QUI DÉFEND RÉELLEMENT LE CONSOMMATEUR GABONAIS ?
Chaque année, le 15 mars marque la Journée mondiale des droits des consommateurs. Une date symbolique qui rappelle que chaque citoyen a droit à des produits sûrs, à une information claire et à des prix transparents.
Mais au Gabon, dans un contexte marqué par la vie chère et les variations de prix, la question de la protection des consommateurs revient régulièrement dans les discussions.
Dans les marchés, les supermarchés ou les petites boutiques de quartier, les clients doivent souvent faire preuve de vigilance. Comparer les prix, vérifier les dates de péremption ou observer l’étiquetage des produits sont devenus des réflexes pour éviter les mauvaises surprises.
Car certains consommateurs évoquent parfois des prix qui changent d’un commerce à l’autre, des promotions peu claires ou encore des produits mal présentés.
Au-delà de ces situations, un autre problème se pose , la méconnaissance des droits des consommateurs.
Beaucoup de citoyens ne savent pas toujours qu’ils peuvent réclamer une facture, refuser un produit défectueux ou signaler une pratique commerciale abusive. Face à ces difficultés, certains préfèrent simplement renoncer plutôt que d’entamer des démarches qu’ils jugent longues ou complexes.
Pourtant, la protection des consommateurs fait partie des missions de l’État.
Au Gabon, cette responsabilité est notamment confiée à la Direction générale de la concurrence, de la consommation et de la répression des fraudes. Cette administration veille au respect des règles du marché, contrôle les prix et vérifie la conformité des produits vendus aux consommateurs.
Ses agents effectuent régulièrement des contrôles dans les commerces afin de détecter d’éventuelles infractions, lutter contre les pratiques commerciales illégales et retirer du marché les produits dangereux ou contrefaits.
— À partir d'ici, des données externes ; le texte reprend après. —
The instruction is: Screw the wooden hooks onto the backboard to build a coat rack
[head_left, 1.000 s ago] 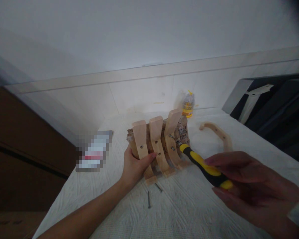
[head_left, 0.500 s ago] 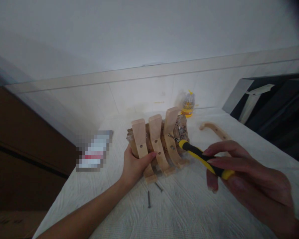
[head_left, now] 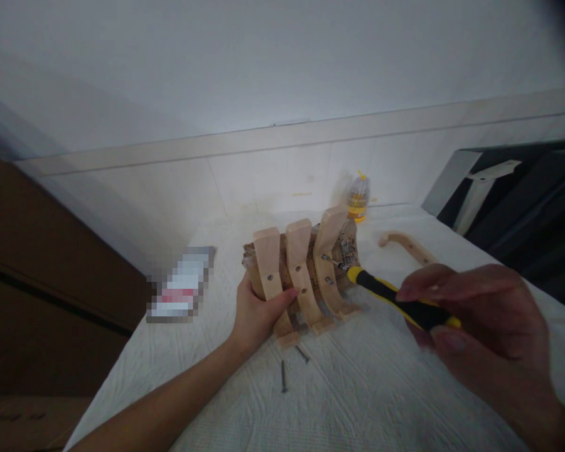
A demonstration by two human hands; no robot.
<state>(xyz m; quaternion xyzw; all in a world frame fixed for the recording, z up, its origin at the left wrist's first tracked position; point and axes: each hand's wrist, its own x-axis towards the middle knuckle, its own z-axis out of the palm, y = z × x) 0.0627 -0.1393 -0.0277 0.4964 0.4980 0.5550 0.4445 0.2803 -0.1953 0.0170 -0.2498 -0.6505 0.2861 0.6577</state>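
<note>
Apparently mostly done; clasping brown block (head_left: pixel 349 245), with three brackets (head_left: pixel 297 242) across it, in left hand (head_left: pixel 257 314); pinching screwdriver (head_left: pixel 381 290) in right hand (head_left: pixel 494 326) at its rightmost bracket (head_left: pixel 332 229); leaving loose fourth bracket (head_left: pixel 410 243) to its right, two screws (head_left: pixel 284 375) in front.

from my remote post i take the white textured cloth (head_left: pixel 367 389) as my mark. on its left part i see a flat item (head_left: pixel 183 282), pixelated, with a red band. at its far edge a clear-and-yellow container (head_left: pixel 358 199) stands by the pale wall (head_left: pixel 263 188). left of the cloth i make out a brown panel (head_left: pixel 51 270); right of it, a dark object (head_left: pixel 537 207) with a pale bracket (head_left: pixel 474 196) against it.
</note>
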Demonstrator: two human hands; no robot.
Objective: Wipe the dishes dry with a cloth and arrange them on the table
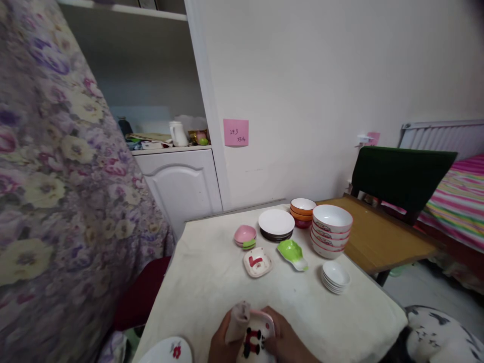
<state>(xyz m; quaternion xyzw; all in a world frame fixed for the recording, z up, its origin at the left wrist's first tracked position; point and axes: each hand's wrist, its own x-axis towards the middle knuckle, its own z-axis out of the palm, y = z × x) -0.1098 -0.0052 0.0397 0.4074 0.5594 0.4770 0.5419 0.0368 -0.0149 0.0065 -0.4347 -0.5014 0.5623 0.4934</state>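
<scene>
Low in the head view, my left hand (220,341) grips a pale bunched cloth (237,322) against the near-left side of a small white dish. This dish (255,343) has a pink rim and a red-and-black figure on its inside. My right hand (287,337) is closed around the dish's right side, thumb over the inner face. Beyond both hands lies a squarish dish with a red mark (257,262). Behind it sit stacked pink dishes with green tips (245,235), and to its right a green leaf-shaped dish (290,252).
The cloth-covered table (204,272) also carries stacked plates (276,223), orange bowls (303,206), tall white bowls (331,229) and small white saucers (336,276). A flowered plate (168,351) is at the near left. A dark red seat (141,292) and a floral curtain (75,176) stand left.
</scene>
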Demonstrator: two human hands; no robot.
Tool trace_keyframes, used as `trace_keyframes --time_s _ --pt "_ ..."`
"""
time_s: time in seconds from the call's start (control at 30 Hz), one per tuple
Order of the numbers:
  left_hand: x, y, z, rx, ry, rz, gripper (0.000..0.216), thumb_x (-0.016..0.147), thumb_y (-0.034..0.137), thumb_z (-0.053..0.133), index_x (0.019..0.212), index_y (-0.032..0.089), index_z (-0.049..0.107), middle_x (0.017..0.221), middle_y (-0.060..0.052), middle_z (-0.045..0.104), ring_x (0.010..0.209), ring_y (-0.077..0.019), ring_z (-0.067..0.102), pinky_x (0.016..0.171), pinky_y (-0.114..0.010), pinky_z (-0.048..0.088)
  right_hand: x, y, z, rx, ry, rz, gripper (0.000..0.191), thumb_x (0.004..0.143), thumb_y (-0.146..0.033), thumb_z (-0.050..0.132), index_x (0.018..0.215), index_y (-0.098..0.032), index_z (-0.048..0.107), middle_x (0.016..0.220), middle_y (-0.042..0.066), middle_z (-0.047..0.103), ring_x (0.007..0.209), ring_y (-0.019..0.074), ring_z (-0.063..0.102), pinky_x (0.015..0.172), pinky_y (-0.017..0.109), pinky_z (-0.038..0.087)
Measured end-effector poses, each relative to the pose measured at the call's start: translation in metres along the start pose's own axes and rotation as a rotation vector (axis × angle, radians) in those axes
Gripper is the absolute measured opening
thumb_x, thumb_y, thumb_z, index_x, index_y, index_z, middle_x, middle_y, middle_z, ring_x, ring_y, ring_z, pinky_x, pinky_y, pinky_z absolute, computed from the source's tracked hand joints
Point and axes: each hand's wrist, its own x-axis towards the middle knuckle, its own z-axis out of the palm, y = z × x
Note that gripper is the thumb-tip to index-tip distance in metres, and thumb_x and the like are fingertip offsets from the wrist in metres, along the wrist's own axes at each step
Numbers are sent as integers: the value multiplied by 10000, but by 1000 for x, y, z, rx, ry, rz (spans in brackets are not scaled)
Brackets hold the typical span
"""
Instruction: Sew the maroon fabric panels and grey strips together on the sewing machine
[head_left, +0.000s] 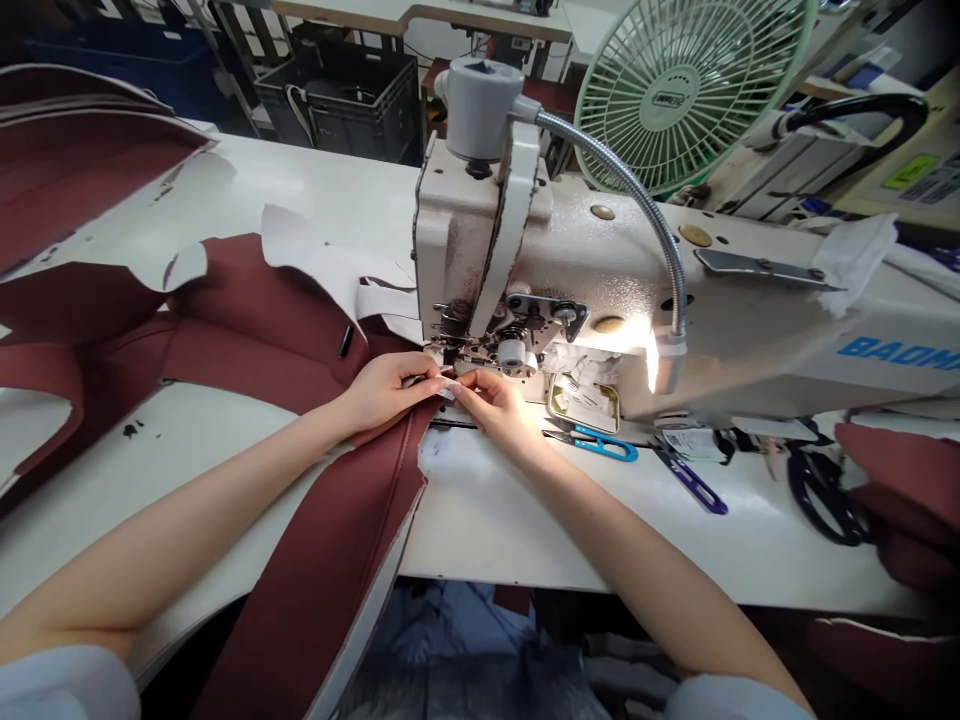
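Observation:
Under the head of a sewing machine, my left hand and my right hand meet fingertip to fingertip. Both pinch a small white piece, of which little shows between the fingers. A dark red panel with a stitched seam and a pale backing runs beneath my left hand and hangs over the table's front edge. More of the red material spreads out to the left, with a small black object on it. My fingers partly cover the area by the needle.
Right of my hands lie a small metal tray, blue thread snips, purple snips and black-handled scissors. A lit lamp hangs from a flexible neck. Behind stand a green fan and a grey crate.

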Motion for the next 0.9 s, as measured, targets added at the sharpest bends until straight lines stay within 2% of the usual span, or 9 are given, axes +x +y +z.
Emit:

Mais face à la taille du marché et au nombre de commerces, les contrôles ne peuvent pas suffire à eux seuls.
La protection des consommateurs dépend aussi de l’information et de la vigilance des citoyens.
Un consommateur informé vérifie les étiquettes, compare les prix et n’hésite pas à signaler une irrégularité lorsqu’il en constate une.
Dans un environnement économique parfois marqué par la spéculation ou les abus, cette vigilance devient essentielle.
Car au final, défendre le consommateur gabonais ne repose pas uniquement sur les contrôles administratifs.
C’est aussi une responsabilité partagée entre l’État, les commerçants et les citoyens eux-mêmes.
Et plus les consommateurs seront informés de leurs droits, plus ils pourront contribuer à rendre le marché plus transparent et plus équitable.